[Task item]: Where a line below holds the string "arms", count it; then give the total without any other words.

Provided data START

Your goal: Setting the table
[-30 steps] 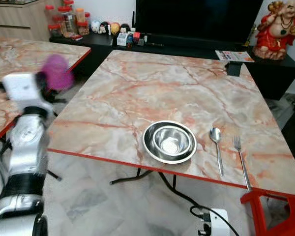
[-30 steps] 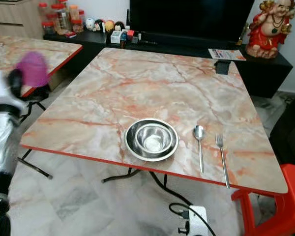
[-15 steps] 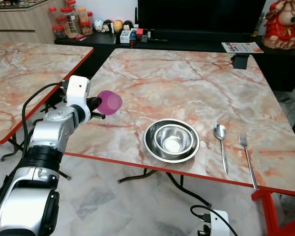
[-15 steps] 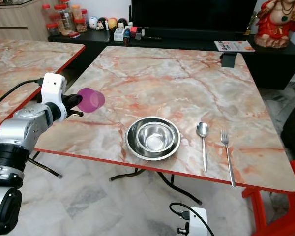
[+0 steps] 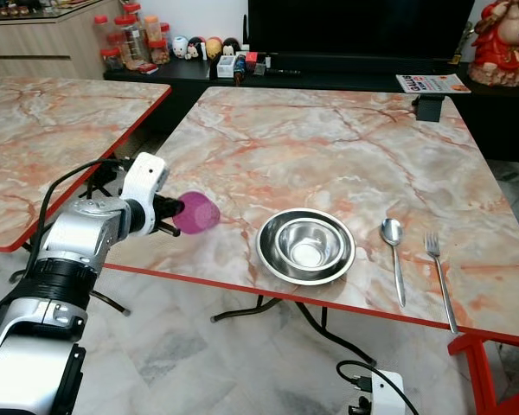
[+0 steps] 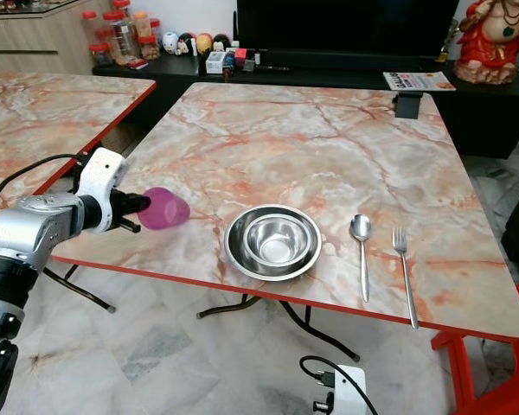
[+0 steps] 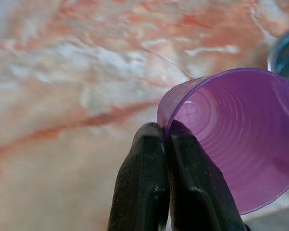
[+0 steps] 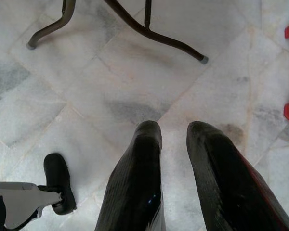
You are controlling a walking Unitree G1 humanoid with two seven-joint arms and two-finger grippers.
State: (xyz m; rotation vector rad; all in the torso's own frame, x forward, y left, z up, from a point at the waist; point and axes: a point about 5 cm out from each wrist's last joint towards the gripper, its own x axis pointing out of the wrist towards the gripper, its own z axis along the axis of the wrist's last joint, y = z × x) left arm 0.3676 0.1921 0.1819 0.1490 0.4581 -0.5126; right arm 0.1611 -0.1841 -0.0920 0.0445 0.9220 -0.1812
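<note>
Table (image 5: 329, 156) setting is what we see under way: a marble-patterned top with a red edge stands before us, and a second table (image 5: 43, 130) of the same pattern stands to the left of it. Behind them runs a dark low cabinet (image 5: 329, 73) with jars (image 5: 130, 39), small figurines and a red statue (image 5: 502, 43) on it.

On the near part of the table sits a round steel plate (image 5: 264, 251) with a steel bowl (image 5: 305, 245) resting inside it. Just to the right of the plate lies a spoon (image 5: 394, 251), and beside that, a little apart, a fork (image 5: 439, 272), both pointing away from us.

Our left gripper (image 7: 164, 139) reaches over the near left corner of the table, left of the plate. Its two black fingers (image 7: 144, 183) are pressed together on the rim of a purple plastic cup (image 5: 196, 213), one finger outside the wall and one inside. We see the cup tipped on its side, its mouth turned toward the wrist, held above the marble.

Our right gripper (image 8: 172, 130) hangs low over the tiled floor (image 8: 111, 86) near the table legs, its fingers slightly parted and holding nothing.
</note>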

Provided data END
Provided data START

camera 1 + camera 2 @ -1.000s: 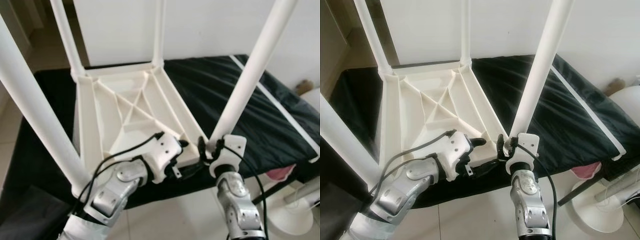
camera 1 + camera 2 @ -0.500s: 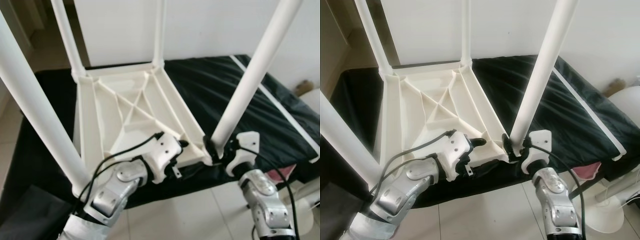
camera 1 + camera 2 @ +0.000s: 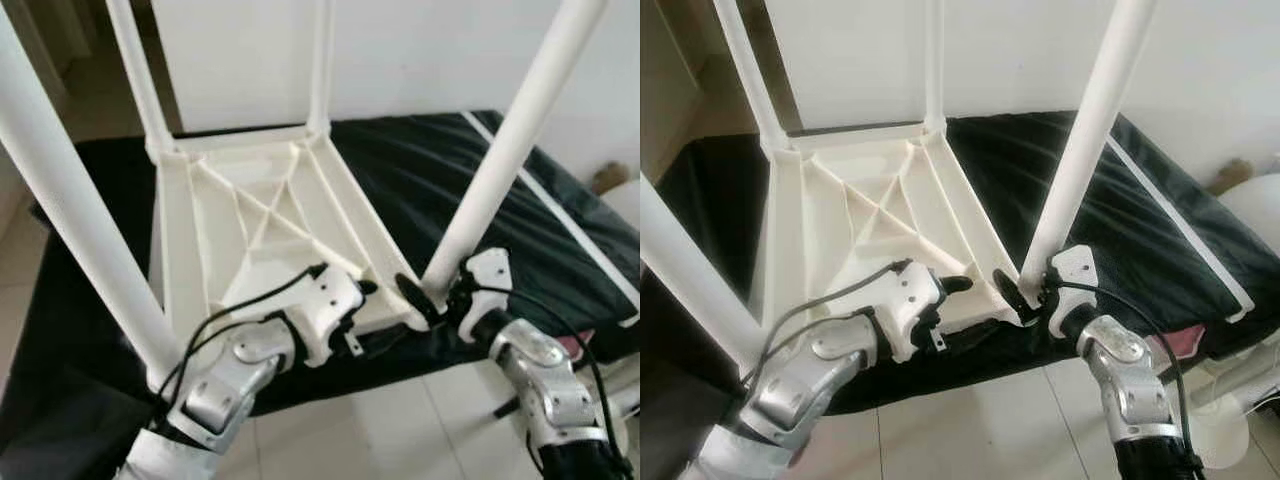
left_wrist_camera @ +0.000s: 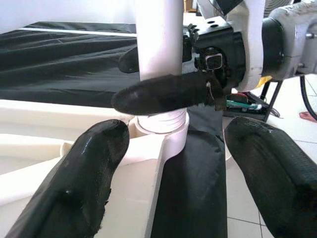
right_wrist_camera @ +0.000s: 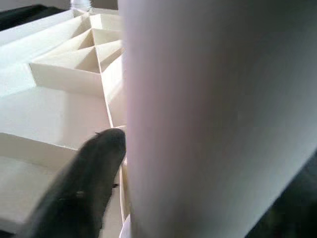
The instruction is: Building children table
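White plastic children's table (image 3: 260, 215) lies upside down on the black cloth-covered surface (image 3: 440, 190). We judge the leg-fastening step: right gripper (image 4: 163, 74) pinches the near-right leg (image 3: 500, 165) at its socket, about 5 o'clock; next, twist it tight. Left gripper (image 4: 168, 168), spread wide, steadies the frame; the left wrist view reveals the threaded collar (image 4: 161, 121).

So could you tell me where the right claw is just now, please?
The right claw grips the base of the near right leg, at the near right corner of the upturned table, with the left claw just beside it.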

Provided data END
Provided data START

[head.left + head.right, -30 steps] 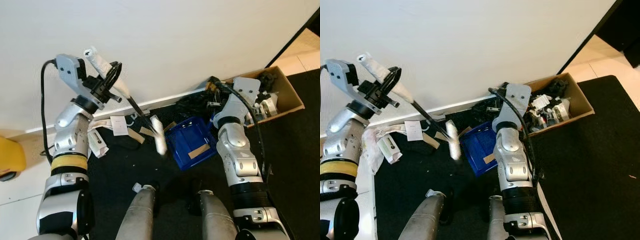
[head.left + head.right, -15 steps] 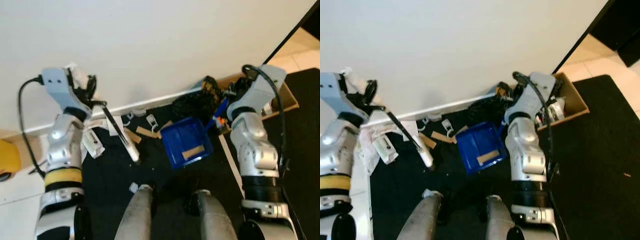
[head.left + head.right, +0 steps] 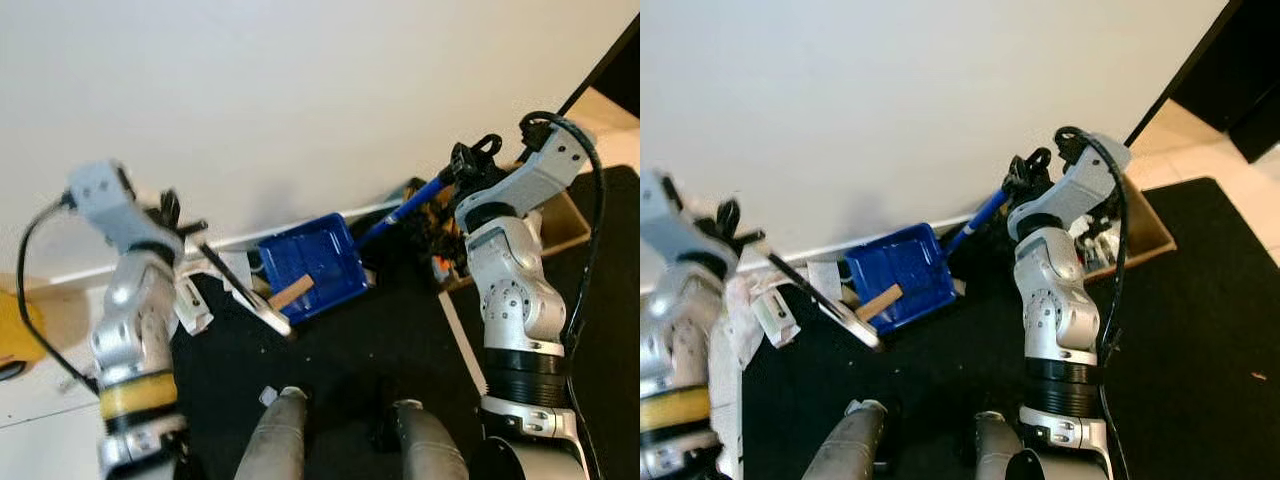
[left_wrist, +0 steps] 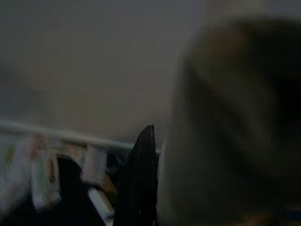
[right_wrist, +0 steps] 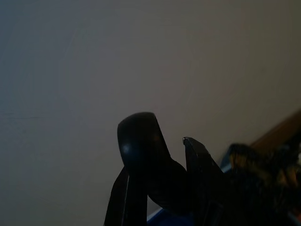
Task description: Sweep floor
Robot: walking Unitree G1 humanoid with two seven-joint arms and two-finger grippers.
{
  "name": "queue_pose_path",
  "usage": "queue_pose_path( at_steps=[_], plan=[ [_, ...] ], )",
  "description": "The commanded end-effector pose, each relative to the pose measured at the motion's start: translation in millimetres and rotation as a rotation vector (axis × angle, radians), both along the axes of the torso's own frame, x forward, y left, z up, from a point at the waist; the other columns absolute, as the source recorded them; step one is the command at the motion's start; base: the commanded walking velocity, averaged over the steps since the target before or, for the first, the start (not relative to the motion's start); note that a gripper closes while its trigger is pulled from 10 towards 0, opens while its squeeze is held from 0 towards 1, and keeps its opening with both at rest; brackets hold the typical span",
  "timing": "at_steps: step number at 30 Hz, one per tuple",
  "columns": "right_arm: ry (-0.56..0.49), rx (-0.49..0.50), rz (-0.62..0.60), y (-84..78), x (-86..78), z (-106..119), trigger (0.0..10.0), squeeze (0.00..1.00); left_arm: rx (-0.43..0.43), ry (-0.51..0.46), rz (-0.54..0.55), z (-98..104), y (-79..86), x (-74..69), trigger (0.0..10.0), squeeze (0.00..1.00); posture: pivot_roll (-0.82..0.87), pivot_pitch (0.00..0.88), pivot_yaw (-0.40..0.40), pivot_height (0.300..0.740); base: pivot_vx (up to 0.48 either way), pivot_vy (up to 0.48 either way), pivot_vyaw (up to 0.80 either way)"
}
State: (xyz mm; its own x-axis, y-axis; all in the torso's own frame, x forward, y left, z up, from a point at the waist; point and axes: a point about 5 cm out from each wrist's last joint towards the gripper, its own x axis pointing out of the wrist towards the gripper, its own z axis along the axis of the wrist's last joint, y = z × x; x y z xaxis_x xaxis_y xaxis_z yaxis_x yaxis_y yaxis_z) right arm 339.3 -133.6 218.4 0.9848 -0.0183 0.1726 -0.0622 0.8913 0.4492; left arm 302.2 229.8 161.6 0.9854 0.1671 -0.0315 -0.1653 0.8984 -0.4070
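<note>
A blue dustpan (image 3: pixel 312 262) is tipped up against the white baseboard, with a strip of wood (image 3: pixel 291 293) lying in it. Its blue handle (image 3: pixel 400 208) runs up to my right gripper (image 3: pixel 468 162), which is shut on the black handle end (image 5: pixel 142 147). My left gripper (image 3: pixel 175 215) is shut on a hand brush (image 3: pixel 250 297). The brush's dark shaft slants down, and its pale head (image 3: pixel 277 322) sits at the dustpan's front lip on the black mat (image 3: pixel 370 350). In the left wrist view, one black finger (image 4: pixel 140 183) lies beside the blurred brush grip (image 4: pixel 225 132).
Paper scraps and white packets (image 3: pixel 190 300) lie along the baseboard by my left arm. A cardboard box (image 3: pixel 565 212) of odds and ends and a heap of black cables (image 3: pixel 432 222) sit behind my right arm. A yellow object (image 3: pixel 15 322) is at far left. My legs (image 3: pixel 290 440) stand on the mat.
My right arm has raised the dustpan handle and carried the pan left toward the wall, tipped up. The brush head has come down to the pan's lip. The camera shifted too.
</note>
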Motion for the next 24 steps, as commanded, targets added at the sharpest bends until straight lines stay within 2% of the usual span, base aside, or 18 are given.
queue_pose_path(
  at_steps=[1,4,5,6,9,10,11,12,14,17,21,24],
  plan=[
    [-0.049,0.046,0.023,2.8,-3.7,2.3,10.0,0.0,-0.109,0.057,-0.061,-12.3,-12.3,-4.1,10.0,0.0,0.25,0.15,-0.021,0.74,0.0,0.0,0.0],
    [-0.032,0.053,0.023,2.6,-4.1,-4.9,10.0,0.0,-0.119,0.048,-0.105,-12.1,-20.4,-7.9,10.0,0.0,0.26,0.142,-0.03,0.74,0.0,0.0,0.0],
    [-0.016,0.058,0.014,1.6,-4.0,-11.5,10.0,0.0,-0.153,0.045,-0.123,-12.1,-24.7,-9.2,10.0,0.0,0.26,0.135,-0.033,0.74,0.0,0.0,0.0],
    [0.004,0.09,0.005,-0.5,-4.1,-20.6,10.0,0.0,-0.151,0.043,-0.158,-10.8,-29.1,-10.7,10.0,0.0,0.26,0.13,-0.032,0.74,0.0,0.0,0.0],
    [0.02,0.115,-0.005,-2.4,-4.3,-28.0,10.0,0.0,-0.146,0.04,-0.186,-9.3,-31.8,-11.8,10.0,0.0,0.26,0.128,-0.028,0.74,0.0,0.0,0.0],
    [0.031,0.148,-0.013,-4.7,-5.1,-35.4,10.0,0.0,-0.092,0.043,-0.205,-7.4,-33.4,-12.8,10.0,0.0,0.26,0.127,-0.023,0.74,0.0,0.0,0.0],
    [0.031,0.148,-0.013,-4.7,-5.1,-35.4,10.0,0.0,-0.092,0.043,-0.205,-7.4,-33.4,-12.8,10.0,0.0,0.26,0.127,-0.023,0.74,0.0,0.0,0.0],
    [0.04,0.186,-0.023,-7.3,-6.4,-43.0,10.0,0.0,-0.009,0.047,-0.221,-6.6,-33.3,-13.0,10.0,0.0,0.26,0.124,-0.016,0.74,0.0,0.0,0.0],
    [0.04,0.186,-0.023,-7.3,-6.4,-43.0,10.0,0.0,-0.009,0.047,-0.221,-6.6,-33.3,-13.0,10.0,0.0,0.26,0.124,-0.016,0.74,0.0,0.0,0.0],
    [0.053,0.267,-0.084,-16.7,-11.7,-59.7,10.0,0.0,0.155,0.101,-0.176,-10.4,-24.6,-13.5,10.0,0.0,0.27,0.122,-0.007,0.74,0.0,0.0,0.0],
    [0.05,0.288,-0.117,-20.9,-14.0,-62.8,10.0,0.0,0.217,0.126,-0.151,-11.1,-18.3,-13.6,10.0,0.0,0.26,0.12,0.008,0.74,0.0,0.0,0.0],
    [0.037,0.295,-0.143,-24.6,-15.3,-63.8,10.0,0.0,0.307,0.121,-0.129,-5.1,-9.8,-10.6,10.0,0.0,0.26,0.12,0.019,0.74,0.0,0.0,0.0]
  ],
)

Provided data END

[Worked solution]: 2